Think Globally and Act Locally
It has to
be acknowledged that one of the things Seminary does is widen your perspective,
and uproot you. By the time you’re ordained you’ve likely moved four times and
ministered in at least three different contexts. This is both a feature and a
bug of seminary.
It is a
feature in so far as it allows you to help your congregation widen their
perspective. There will be a temptation to be parochial, in fact when you go
that route you might be lauded for it. Don’t yield, part of your vocation is to
help your congregation see the forest from the trees and not get caught
bellybutton gazing when panoramic astonishment is called for.
The
rootlessness of seminary is a bug when you become frustrated by your
congregation’s local color or local concerns. That too is a temptation, often
times it will manifest itself in that “expert Christian” affect I talked about earlier
or thinking that the 7 mile by 13 mile boundary of your parish as too small for
you—if it wasn’t too small for Jesus, it isn’t too small for you.
As with
most of these “rules” there is a balance to be struck that will be different in
most every context, but recognizing the dynamic is key. Avoid parochialism and lofty
arrogance; see the panorama but meet your people where they are.
Be involved with the Wider Church
Speaking of the temptation to be
parochial, there will be strong pulls to be “for” your congregation to the
exclusion of doing things with the larger church. Your ordination is to the
church at large. There is a whole big world of interesting fellow workers out
there who can help you with ministry and who you can partner with. For that
matter, the simple fact is the wider church needs us too.
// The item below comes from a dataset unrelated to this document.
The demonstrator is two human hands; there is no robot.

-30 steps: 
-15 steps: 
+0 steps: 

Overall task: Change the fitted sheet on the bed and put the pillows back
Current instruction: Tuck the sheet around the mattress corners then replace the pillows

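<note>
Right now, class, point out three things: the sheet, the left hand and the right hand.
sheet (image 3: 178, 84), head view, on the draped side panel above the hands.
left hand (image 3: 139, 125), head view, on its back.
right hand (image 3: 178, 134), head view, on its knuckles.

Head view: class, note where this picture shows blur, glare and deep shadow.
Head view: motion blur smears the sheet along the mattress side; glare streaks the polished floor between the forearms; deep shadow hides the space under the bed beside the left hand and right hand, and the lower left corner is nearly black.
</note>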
There are colleagues out there who
will have your back and normalize the experience of Being the most responsible
person in your context. Go to Synod things; be active in your cluster or
district or whatever your Synod calls your more local colleagues. Do what you
can to keep those connections fresh; relationships take practice. Ministry done
alone is just asking for the devil to swoop in and poison all you’ve done.